Marshal Konev’s Last Battle / EYE.net 2.0
The play ‘Marshal Konev’s Last Battle’ will be performed as part of the theatre festival created as a result of the EYE.net 2.0 project (European Youth Engagement Network 2.0), on 6 April at 8 p.m. on the Small Stage at the Youth Theatre. The play will be performed by project participants from the Czech Republic, and the festival is part of the Schools of the Future programme unit, which focuses on young people and their involvement in artistic, educational, and social activities.
About the play:
Once upon a time, between the East and the West, between the former Soviet bloc and the European Union, between the past and the present, there was a statue of a Russian general in a small square in Prague. Then one night someone spilt red paint on it. What was to be done? Someone tried to remove the paint, while someone else covered it with flowers. Someone fired a gun at the statue from a distance, so the police started securing it. It seemed as if the last battle of Marshal Konev had begun. Who is to decide here? Will removing the statue change our past? And will those garages finally be built? The picturesque collage shows the need to deal with the historical trauma of the Russian occupation, Euroscepticism and the memory of public space.

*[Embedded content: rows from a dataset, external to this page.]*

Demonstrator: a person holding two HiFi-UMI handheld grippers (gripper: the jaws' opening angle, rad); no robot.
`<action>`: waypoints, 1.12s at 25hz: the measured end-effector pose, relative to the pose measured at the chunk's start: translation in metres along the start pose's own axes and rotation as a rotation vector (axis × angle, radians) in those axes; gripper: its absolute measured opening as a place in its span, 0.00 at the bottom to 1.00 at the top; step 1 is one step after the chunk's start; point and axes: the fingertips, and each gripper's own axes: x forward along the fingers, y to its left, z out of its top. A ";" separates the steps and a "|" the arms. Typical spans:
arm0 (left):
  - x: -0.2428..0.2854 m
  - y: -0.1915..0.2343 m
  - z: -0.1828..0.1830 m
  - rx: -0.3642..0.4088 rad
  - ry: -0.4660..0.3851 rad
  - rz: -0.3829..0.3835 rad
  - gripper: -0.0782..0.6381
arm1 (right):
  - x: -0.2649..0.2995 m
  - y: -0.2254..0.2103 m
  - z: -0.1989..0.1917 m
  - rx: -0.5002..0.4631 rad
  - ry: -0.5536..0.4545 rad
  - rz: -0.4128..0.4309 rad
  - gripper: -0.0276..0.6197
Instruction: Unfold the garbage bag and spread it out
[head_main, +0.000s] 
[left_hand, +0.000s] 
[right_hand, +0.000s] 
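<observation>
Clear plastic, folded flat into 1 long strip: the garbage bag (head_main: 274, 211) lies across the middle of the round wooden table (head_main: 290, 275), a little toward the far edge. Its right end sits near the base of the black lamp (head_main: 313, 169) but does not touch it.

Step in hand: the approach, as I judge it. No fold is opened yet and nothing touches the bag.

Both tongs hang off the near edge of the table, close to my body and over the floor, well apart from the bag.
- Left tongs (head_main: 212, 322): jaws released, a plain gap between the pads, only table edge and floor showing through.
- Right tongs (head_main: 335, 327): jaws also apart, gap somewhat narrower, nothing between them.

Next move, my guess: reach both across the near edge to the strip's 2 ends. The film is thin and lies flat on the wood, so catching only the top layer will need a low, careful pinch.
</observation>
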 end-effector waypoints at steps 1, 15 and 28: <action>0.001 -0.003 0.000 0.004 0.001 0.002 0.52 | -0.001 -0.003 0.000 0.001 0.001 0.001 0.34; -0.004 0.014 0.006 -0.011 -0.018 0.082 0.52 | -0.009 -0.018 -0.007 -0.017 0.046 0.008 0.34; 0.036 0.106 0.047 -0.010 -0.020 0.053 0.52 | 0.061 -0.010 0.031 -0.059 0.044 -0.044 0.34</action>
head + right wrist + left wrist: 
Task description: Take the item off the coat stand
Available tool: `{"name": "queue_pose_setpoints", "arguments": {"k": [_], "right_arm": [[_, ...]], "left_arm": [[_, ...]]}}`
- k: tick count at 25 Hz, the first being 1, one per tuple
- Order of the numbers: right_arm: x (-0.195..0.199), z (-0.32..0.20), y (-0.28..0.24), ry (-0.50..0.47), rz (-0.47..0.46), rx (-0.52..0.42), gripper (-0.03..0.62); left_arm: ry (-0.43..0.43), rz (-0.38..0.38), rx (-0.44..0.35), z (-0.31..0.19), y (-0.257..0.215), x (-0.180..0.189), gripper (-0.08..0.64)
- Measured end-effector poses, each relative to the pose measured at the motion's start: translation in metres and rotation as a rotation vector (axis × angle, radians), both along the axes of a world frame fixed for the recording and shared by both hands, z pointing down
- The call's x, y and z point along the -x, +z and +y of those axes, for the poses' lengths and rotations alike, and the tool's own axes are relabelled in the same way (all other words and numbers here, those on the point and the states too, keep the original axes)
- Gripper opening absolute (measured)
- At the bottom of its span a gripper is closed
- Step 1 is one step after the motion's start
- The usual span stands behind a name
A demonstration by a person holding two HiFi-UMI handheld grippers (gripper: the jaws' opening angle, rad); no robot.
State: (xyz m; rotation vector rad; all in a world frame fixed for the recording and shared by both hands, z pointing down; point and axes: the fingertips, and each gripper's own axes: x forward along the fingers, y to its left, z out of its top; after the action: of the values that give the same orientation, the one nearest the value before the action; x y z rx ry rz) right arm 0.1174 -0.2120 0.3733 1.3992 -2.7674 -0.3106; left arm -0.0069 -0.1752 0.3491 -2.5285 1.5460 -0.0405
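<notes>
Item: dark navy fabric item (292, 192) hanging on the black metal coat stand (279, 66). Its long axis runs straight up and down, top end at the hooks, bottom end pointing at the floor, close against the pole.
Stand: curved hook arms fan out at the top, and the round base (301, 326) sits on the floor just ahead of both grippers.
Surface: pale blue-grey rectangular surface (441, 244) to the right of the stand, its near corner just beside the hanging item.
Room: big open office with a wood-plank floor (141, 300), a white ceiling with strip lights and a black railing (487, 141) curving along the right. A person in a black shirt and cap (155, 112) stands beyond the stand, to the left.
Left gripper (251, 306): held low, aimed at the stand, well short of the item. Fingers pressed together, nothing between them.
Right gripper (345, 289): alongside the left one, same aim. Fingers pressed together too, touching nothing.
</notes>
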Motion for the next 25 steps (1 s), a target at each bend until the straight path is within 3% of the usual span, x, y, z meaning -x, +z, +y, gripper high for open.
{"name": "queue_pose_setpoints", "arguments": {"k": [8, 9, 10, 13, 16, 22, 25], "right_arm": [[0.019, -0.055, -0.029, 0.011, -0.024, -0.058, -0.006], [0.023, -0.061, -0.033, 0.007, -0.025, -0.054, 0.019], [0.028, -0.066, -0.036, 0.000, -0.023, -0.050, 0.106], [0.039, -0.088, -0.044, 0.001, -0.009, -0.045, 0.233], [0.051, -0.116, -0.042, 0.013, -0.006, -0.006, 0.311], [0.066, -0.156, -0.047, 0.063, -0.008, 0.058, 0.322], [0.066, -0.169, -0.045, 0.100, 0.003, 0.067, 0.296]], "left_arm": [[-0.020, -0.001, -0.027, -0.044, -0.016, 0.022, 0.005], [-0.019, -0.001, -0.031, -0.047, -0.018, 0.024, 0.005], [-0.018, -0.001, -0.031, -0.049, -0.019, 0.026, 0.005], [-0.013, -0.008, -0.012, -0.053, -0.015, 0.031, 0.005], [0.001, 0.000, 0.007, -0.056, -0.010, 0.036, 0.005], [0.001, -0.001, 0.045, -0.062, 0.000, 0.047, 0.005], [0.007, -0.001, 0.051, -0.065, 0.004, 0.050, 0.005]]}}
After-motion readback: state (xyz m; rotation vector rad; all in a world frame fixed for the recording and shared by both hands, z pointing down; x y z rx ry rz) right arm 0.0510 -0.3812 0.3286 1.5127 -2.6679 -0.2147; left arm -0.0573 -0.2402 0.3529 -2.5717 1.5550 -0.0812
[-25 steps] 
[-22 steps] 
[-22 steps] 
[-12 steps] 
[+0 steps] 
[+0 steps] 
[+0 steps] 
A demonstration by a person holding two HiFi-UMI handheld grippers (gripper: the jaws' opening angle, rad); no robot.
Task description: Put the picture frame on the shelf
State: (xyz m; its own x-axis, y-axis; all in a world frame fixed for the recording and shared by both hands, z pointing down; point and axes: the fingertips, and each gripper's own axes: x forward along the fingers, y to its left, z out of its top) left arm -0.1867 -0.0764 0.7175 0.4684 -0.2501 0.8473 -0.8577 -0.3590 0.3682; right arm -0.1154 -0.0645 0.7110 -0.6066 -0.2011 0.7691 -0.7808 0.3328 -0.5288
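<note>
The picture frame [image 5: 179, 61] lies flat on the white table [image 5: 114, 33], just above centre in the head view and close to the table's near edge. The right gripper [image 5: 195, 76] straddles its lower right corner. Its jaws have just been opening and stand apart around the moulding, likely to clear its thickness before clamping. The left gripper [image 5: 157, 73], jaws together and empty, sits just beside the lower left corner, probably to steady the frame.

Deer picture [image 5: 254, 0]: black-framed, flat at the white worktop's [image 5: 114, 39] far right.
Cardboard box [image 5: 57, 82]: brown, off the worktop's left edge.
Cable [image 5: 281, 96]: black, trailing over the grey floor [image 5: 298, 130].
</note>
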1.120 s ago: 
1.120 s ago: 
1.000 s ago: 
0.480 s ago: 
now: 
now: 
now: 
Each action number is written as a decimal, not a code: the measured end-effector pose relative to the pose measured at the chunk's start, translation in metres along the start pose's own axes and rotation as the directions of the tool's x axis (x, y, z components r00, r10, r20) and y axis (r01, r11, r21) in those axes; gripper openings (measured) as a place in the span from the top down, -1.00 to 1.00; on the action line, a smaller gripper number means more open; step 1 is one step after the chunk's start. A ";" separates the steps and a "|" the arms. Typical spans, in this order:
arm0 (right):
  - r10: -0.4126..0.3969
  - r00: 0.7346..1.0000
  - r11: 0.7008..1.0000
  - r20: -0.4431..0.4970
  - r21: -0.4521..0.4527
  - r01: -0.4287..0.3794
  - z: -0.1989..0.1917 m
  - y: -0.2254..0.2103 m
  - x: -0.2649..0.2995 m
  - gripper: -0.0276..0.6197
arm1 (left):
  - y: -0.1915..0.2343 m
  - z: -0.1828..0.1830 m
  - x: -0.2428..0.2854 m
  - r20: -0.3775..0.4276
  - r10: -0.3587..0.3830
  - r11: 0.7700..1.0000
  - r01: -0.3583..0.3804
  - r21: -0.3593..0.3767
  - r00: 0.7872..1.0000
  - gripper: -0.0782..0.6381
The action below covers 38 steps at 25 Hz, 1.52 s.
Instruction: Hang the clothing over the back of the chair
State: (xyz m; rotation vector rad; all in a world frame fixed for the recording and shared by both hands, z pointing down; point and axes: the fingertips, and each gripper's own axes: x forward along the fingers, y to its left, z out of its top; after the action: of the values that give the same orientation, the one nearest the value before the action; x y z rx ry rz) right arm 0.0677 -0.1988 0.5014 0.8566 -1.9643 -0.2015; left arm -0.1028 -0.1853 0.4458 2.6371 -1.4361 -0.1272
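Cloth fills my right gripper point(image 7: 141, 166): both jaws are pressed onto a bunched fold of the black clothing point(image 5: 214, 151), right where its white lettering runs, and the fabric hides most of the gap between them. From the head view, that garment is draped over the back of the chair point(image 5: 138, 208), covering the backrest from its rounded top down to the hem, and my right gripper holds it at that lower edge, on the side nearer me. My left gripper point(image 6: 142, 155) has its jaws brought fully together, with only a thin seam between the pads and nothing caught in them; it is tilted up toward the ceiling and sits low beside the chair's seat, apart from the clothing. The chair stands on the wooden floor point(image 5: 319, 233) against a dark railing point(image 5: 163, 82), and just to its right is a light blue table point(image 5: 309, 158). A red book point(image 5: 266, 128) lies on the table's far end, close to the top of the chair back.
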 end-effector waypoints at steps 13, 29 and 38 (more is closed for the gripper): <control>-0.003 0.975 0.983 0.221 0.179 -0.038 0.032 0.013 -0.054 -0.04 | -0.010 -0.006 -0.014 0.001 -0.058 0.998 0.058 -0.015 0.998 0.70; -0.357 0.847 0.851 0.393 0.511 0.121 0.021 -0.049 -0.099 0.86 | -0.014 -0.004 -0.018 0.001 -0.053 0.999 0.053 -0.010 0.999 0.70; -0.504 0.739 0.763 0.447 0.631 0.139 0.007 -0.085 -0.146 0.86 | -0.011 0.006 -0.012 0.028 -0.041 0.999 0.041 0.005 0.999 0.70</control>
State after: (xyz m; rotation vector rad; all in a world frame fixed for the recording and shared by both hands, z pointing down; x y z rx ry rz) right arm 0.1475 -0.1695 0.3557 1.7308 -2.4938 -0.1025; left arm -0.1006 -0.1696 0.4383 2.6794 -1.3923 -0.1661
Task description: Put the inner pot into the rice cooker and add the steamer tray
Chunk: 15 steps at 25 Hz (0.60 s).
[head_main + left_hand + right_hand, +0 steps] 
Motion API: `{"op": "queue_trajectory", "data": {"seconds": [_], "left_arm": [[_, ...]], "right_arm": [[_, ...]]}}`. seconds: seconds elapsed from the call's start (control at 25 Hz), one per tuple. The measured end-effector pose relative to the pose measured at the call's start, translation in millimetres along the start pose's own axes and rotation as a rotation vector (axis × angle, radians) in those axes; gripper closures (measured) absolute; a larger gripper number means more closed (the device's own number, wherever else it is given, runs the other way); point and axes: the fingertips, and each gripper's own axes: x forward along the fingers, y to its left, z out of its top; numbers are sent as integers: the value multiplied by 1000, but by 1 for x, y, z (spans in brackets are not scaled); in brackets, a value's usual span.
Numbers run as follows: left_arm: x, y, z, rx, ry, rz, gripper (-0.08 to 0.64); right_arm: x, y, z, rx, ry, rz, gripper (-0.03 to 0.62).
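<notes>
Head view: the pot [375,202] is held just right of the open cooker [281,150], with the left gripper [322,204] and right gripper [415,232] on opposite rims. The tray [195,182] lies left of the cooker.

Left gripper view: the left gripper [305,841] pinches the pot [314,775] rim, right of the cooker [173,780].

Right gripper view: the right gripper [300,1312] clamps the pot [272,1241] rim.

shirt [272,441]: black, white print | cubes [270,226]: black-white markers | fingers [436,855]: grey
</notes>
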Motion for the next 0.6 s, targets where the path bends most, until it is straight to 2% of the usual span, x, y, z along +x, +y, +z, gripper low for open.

Creative mentoring: Zuzana Burianová, Barbora Šupová
Young co-authors and performers: Nikol Arenbergerová / Anna Fialová / Magdalena Formánková / Hannah Josková / Kristýna Knotová / Adam Kobulej / Šimon Kobulej / Markéta Kultová / Rosalie Malinska / Lucie Matinová / Klára Müllerová / Anna Myslíková / Anna Joyslana Eva Vrbová
Supported by the city of Prague.
About the festival:
The theatre festival, created within the EYE.net 2.0 project, will be held from 5 to 8 April in Novi Sad high schools and Zone 021. By turning schools into art scenes and cultural institutions into centres of education, the ‘EYE.net’ project engages young people who, through working with excellent artists as mentors, create their own content, i.e., theatre performances. Their topics are current and acceptable to a wider audience, and some of the frameworks for young people to create in include Euroscepticism, solidarity, fake news, ecology, anti-fascism, economy, and others.
Participants from each country chose one topic to tackle, from 5 to 8 April, fans of the engaged theatre will have the pleasure to see the French play ‘Turn Before the Ruins’, a play from Germany ‘Why?’, a play by a group of young people from Greece ‘Unwritten Land’, ‘Do You Like Tomato Sauce?’ from Italy, ‘The Noise of the Silence’ from Lithuania, ‘Some Like it Fake’ from Slovenia, as well as ‘Testament’ from Serbia. After or during each of the performances there will be an interactive debate with the young audience.
Admission to all festival performances is free.